Highlights • A notable spurious signal appears for the 3-plane BDS MEO and Galileo constellations. • Y-pole rate derived from Galileo is affected by three orbital planes and station distribution. • Unoptimized models, orbital planes, station distribution impact ERPs derived from BDS. • Systematic bias in Earth rotation parameters derived from BDS and Galileo is verified.

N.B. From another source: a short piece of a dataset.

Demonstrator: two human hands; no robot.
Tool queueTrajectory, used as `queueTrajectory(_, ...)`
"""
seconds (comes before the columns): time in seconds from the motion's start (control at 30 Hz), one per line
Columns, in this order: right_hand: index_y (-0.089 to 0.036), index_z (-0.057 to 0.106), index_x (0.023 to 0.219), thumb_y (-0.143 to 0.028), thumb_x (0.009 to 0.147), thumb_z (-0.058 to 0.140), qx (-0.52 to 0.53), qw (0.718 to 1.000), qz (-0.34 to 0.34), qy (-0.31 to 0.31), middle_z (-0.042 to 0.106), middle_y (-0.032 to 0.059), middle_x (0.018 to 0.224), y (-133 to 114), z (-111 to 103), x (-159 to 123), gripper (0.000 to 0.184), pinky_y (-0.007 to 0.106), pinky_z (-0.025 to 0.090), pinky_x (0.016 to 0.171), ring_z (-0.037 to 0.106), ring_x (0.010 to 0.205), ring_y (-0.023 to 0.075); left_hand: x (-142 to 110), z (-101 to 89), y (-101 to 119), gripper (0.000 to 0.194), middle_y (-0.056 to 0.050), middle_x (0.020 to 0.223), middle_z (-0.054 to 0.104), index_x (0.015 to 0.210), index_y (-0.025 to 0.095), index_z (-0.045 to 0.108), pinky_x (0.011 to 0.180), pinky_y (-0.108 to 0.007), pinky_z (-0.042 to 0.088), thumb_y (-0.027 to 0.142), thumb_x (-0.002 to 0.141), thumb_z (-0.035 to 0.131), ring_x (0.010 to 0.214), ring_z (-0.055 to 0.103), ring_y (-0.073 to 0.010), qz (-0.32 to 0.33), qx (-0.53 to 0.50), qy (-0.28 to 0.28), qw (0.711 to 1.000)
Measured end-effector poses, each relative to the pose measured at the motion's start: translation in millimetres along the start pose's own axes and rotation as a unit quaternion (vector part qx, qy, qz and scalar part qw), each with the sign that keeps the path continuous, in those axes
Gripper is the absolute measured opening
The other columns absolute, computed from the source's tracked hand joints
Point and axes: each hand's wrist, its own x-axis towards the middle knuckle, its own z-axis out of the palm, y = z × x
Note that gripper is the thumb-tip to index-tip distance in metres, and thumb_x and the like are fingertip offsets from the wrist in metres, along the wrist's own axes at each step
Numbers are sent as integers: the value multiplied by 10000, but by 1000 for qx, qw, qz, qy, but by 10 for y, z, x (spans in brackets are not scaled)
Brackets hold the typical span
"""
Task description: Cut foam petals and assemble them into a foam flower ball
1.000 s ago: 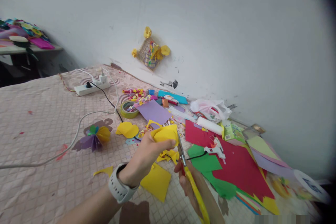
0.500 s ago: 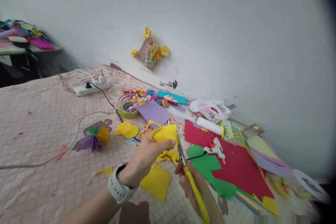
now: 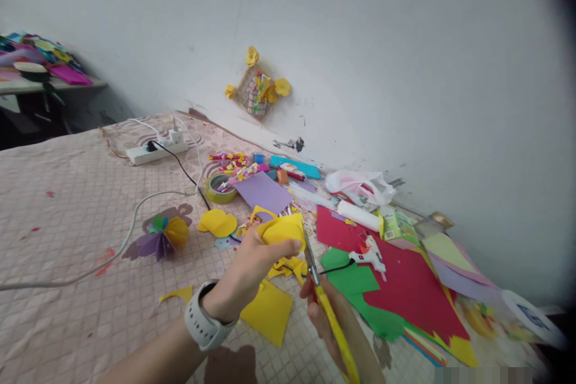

Abstract The Earth Rotation Parameters (ERPs) are estimated with the BeiDou Navigation Satellite System (BDS), GPS, and Galileo observations from approximately 100 selected International Global Navigation Satellite System (GNSS) Service (IGS) tracking stations around the world. The results are compared with the IGS final products (IGSF) and the International Earth Rotation and Reference Systems Service (IERS) series 14C04 at 12 UTC. The accuracy of the ERPs derived from the GPS-only reaches the IGS accuracy level. The standard deviations of the differences in the X-pole, Y-pole, and Length of Day (LOD), compared with the IGSF, are 23 $\mu as$, 20 $\mu as$, and 7 $\mu s/day$, respectively. Meanwhile, the standard deviations of the differences in the X-pole, Y-pole, and LOD, in contrast with IERS 14C04, are 28 $\mu as$, 25 $\mu as$, and 9 $\mu s/day$, respectively. Similarly, the ERPs are estimated using BDS-only and Galileo-only observations from approximately 100 selected IGS stations. For ERPs derived from BDS Medium Earth Orbit (MEO-only) satellites, the standard deviations of the differences in the X-pole, Y-pole, and LOD, compared with the IGSF, are 76 $\mu as$, 53 $\mu as$, and 19 $\mu s/day$, respectively, and 75 $\mu as$, 55 $\mu as$, and 19 $\mu s/day$, respectively, compared with IERS 14C04. Likewise, for the ERPs derived from Galileo-only observations, the standard deviations of the differences in the X-pole, Y-pole, and LOD, compared with the IGSF, are 48 $\mu as$, 31 $\mu as$, and 12 $\mu s/day$, respectively, and 48 $\mu as$, 30 $\mu as$, and 14 $\mu s/day$, respectively, in contrast with IERS 14C04. Despite the three orbital planes, tracking station distribution, and unoptimized models for the BDS MEO satellites, these results are close to the IGS accuracy level. The impact of spurious system-specific signals on these solutions is investigated using spectral analysis, a notable spurious signal appears for the 3-plane BDS MEO and Galileo constellations. The pronounced peaks at the frequencies of 2.97 cycles per year (cpy) for Polar Motion and Polar Motion rate, 1.98 cpy for LOD are significantly larger than those from GPS.